▶ **How to complete this task**: Copy the lines below exactly, starting at the one with "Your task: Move" and ending at the one with "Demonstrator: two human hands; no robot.", and leave out any picture.
Top of Records supplied
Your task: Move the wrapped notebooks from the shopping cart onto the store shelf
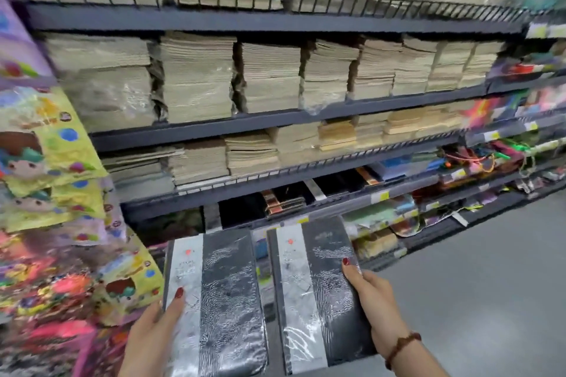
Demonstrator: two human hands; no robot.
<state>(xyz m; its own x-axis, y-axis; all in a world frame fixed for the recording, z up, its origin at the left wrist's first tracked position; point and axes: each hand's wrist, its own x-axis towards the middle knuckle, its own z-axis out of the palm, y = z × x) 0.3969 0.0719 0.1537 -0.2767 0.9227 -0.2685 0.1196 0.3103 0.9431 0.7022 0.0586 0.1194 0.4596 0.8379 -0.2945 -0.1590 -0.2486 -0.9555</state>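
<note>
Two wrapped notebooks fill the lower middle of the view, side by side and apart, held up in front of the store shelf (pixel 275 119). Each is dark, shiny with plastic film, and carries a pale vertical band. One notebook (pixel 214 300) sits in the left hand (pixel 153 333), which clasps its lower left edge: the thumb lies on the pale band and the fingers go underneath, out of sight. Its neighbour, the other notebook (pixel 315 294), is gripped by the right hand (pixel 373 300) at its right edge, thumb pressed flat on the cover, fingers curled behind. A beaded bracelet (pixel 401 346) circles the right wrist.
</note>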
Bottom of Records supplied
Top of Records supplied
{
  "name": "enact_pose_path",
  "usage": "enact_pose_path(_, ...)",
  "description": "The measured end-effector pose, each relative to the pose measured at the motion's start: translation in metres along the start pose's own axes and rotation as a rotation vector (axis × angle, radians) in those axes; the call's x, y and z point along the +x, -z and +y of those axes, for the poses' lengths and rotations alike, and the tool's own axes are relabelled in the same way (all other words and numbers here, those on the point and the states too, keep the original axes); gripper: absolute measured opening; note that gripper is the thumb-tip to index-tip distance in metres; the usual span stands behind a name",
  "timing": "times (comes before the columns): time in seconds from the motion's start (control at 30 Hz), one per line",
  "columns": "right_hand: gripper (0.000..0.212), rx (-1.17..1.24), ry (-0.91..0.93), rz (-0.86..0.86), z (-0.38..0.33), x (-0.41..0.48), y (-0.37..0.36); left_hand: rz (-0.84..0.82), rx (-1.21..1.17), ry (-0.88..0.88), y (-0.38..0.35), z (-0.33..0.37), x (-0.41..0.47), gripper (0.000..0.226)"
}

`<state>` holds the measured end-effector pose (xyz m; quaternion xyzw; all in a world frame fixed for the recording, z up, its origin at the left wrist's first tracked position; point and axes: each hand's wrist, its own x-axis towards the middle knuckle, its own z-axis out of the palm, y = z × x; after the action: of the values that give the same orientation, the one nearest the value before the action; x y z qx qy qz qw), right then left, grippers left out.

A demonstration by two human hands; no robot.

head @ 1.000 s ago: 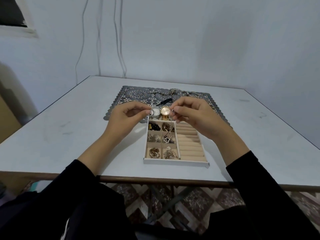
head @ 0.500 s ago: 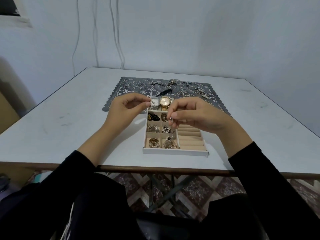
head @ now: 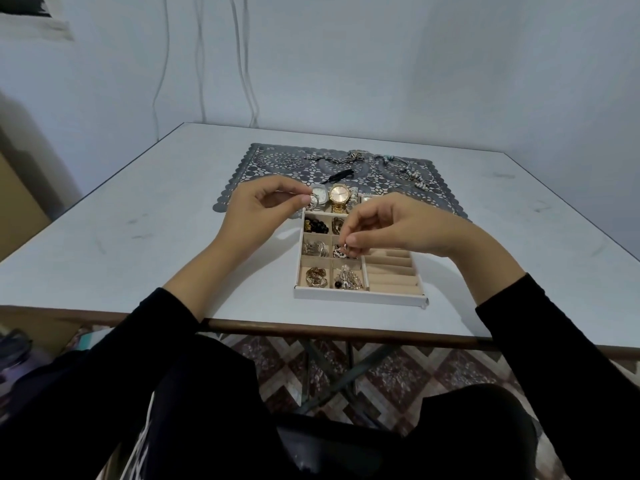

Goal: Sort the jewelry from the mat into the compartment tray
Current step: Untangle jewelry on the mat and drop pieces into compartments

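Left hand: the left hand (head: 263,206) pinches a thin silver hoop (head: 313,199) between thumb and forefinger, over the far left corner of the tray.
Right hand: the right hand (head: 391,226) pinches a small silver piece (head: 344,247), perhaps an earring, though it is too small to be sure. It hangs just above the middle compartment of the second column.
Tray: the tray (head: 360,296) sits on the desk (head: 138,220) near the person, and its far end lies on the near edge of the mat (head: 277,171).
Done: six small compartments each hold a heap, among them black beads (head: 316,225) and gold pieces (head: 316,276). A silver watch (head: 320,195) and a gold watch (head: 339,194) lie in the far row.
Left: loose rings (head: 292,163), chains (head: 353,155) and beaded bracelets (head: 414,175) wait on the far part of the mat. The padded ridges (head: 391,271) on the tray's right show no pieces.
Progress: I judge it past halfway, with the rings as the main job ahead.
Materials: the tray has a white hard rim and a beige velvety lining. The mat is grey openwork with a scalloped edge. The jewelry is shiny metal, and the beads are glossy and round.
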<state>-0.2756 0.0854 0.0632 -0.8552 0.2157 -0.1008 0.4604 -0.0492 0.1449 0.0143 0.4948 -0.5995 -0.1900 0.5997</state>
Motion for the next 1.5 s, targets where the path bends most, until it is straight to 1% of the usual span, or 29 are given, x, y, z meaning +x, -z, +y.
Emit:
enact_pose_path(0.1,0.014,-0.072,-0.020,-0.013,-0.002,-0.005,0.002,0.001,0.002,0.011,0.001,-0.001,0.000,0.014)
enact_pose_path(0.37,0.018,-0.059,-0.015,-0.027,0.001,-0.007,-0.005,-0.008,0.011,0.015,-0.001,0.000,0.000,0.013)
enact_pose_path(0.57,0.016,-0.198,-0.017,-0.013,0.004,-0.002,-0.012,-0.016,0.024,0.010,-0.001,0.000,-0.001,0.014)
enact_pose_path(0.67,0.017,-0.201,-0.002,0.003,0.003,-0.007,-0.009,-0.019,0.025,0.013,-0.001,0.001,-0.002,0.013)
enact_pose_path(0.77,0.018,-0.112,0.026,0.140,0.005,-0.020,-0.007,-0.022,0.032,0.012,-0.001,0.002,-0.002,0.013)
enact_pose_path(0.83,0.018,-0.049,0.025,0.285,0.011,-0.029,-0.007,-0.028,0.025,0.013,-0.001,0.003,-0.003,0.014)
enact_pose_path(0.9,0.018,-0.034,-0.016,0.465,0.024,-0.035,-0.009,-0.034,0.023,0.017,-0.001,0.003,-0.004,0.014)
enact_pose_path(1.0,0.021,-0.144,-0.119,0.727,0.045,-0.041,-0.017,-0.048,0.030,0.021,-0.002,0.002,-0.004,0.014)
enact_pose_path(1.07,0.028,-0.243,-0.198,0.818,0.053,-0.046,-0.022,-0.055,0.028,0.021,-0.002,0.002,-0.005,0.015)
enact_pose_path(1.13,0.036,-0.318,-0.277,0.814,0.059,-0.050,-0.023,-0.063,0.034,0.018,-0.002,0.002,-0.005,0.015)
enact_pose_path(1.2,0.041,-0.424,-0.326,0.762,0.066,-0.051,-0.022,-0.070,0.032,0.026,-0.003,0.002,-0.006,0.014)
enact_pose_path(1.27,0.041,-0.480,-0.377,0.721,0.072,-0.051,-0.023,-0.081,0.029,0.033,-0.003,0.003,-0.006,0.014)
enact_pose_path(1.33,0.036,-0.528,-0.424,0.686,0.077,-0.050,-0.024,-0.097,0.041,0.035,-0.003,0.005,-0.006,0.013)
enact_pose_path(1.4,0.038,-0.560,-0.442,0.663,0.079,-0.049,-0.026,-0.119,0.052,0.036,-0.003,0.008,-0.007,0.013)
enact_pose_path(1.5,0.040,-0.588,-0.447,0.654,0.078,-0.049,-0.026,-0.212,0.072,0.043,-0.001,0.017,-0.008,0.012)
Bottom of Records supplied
▶ **Task response**:
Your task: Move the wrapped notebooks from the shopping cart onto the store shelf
Demonstrator: two human hands; no robot.

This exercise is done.